*** Opening RECORDS FOR PROCESSING ***
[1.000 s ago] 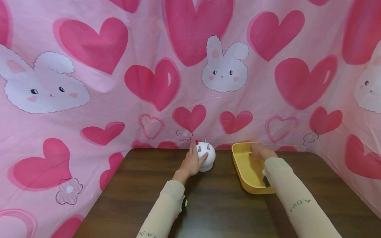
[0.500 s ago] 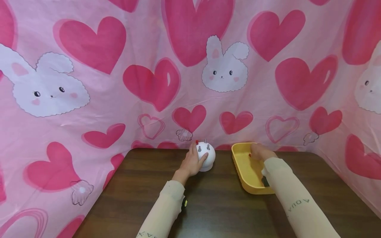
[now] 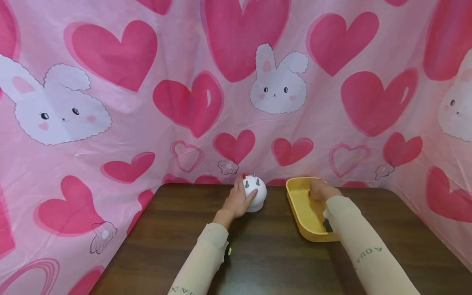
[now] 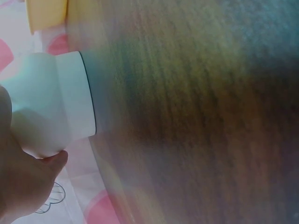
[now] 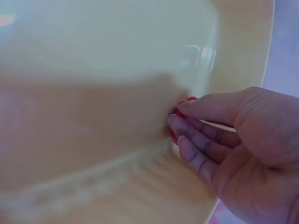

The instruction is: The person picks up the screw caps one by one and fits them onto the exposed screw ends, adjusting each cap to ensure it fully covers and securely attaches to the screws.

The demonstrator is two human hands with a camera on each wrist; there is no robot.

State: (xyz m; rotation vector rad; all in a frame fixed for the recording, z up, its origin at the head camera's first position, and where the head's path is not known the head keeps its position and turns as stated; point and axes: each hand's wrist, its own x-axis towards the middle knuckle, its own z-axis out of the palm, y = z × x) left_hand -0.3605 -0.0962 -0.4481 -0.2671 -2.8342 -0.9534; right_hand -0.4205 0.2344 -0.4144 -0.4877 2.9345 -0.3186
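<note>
On the table, my left hand [image 3: 236, 203] holds a white rounded body [image 3: 260, 196] on a short base, its thumb across the near side. Metal pegs [image 3: 247, 184] and a small red piece [image 3: 243, 176] stick up from the top. In the left wrist view the white body's flat base edge [image 4: 79, 93] faces the table. My right hand [image 5: 261, 140] reaches into the far end of a yellow tray [image 3: 303, 209]. Thumb and fingertips pinch a small red piece [image 5: 179, 112] at the tray's corner. Fingers hide most of it, so its kind and number cannot be told.
The dark wooden table [image 3: 269, 262] runs up to a pink cloth backdrop [image 3: 236, 114] with hearts and rabbits. A dark item [image 3: 327, 225] shows beside the right sleeve, over the tray's near end.
The right fingers have shifted slightly left in the tray and now cover most of the red spot seen beside them before. My left hand and the white body stay nearly still.
</note>
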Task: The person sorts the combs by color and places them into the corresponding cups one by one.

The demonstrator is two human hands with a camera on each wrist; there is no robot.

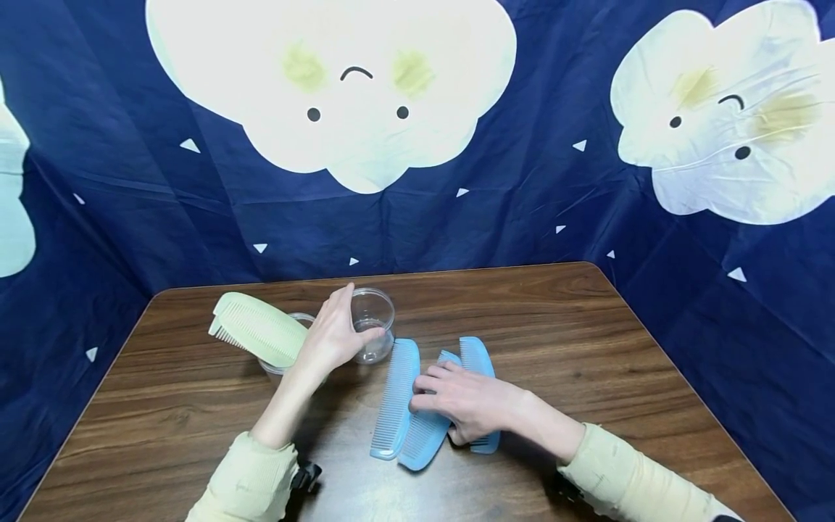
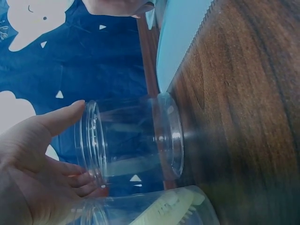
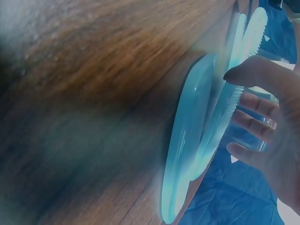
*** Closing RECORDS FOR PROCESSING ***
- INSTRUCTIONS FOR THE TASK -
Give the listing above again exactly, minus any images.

- ANSWER -
[1.000 s ago] 
[0.500 s ago] 
[now] 
[now] 
[now] 

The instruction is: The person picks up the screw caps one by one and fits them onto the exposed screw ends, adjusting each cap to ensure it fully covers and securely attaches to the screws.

The demonstrator is two human hands with a camera on each wrist; there is no robot.

State: (xyz m; rotation vector rad; all in a frame fixed for the recording, z up, its origin at the head camera's first position, and where the head's path is not known the head keeps its position and turns as stated; point and axes: each hand's wrist, its own x-axis towards the middle knuckle, its own z-axis out of the palm, y = z × x) left_hand -0.3605 -0.0962 -0.4481 -0.2671 -2.8342 -0.9534; right_hand -0.4205 0.2344 -0.4144 -0.4877 2.9345 -0.3186
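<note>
On the table, my left hand [image 3: 236, 203] holds a white rounded body [image 3: 260, 196] on a short base, its thumb across the near side. Metal pegs [image 3: 247, 184] and a small red piece [image 3: 243, 176] stick up from the top. In the left wrist view the white body's flat base edge [image 4: 79, 93] faces the table. My right hand [image 5: 261, 140] reaches into the far end of a yellow tray [image 3: 303, 209]. Thumb and fingertips pinch a small red piece [image 5: 179, 112] at the tray's corner. Fingers hide most of it, so its kind and number cannot be told.
The dark wooden table [image 3: 269, 262] runs up to a pink cloth backdrop [image 3: 236, 114] with hearts and rabbits. A dark item [image 3: 327, 225] shows beside the right sleeve, over the tray's near end.
The right fingers have shifted slightly left in the tray and now cover most of the red spot seen beside them before. My left hand and the white body stay nearly still.
</note>
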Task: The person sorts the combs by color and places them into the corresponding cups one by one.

The demonstrator is two human hands with a camera on each wrist; there is no robot.

There's no more to the output.